Monday, Dec. 20, 1937

Secondary Picketing

All kosher meat products sold in New York City are union-made--except W. & I. Blumenthal's "Ukor" brand. Among methods used by the Butchers' Union to bring pressure on the company was picketing of retailers handling Ukor products. Among the retailers picketed was an East Side delicatessen shop owned by one Isaac Goldfinger. Mr. Goldfinger's staff consisted solely of Mr. Goldfinger. and after pickets with English and Yiddish placards had cut his trade by an estimated $100 per week he hied himself to court, won an injunction. The union promptly took the case to the New York State Court of Appeals.

Last week in a nationally noted decision the court ruled against Isaac Goldfinger. Though confirming the injunction as it applied to obstreperous picketing tactics, the court held that secondary picketing was perfectly legal provided: 1) it was peaceful, and 2) it was directed not against Mr. Goldfinger but against the Ukor products he insisted on handling. Said the opinion: "Where the manufacturer disposes of the product through retailers in unity of interest with it, unless the union may follow the product to the place where it is sold and peacefully ask the public to refrain from purchasing it, the union would be deprived of a fair and proper means of bringing its plea to the attention of the public."

Secondary picketing is no new labor weapon like the Sit-Down but its legality is by no means generally conceded. A few States forbid picketing in any form, some that allow direct picketing forbid secondary, many have no picketing statutes at all. Generally conceded, however, is the illegality of the "secondary boycott" which applies indiscriminate pressure on a third and disinterested party. In its decision last week the New York State Court of Appeals drew the line between seconds rv picketing and secondary boycott by order-ing the Butchers' Union to confine its pressure to the non-union products instead of to Mr. Goldfinger's whole business.

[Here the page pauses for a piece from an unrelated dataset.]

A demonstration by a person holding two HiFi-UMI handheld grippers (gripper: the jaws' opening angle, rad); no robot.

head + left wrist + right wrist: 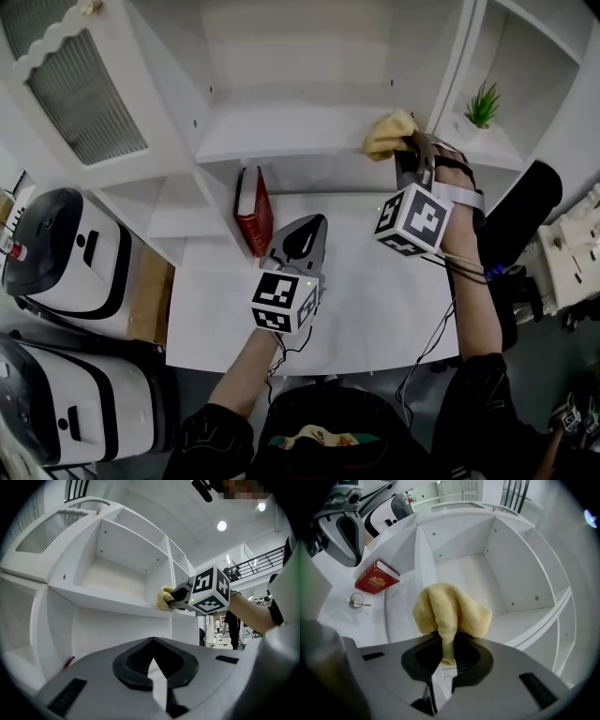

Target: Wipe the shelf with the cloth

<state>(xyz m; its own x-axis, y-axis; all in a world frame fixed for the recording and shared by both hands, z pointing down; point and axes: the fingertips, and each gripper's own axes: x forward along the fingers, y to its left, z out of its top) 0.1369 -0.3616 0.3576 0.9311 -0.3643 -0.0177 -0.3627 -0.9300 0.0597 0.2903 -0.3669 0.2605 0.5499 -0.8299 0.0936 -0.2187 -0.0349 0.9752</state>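
The cloth (388, 134) was a soft yellow bundle, bunched up and pinched in the right tongs (446, 654). It sat pressed on the white shelf (281, 131), at the right end, on the near edge. The shelf was a flat, level board.

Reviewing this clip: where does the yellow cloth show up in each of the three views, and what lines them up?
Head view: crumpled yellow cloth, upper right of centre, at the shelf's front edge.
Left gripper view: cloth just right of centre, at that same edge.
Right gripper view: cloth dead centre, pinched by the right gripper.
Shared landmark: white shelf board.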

Another form of secondary picketing upon which the courts have not yet had a final say is American Newspaper Guild pressure on advertisers to withdraw their patronage from struck newspapers. In its current strike against the Brooklyn Eagle the Guild found this technique highly effective. Legally, the matter is a draw with one judge condoning and one condemning.

The Guild's victory was won when Davega-City Radio, Inc., electrical and sporting goods chain, applied for an injunction against Guild picketing, was refused by Judge Leander B. Faber. Davega then discontinued its advertising in the Eagle. In another virtually identical case, the Guild lost. One Mile Reif's beauty parlor which advertised in the Eagle was picketed. One of the picketers dressed as a monkey and went through simian antics as he marched back & forth carrying a sign "I was once a beautiful woman." Another picketer shouted: "Don't patronize Mademoiselle

Reif. This is what happens if you patronize this place." Mile Reif, vexed by this reflection on her art, applied for an injunction. Her application was heard by Justice Meier Steinbrink, at one time attorney for the Eagle. He held that the union, "not only misrepresented the situation but attempted by intimidation to injure or destroy the plaintiff's business," thereupon granted an injunction against the picketing.

In New York State, at least, the ultimate settlement of these contradictory rulings will rest on the interpretation placed by higher courts on the relationship between a publication and its advertising client. If the Guild can establish a "unity of interest" between a newspaper & its advertisers analogous to that between a manufacturer & a retailer, it will probably win. Union aim now is to picket in a manner which falls within the definition of secondary picketing, not secondary boycott.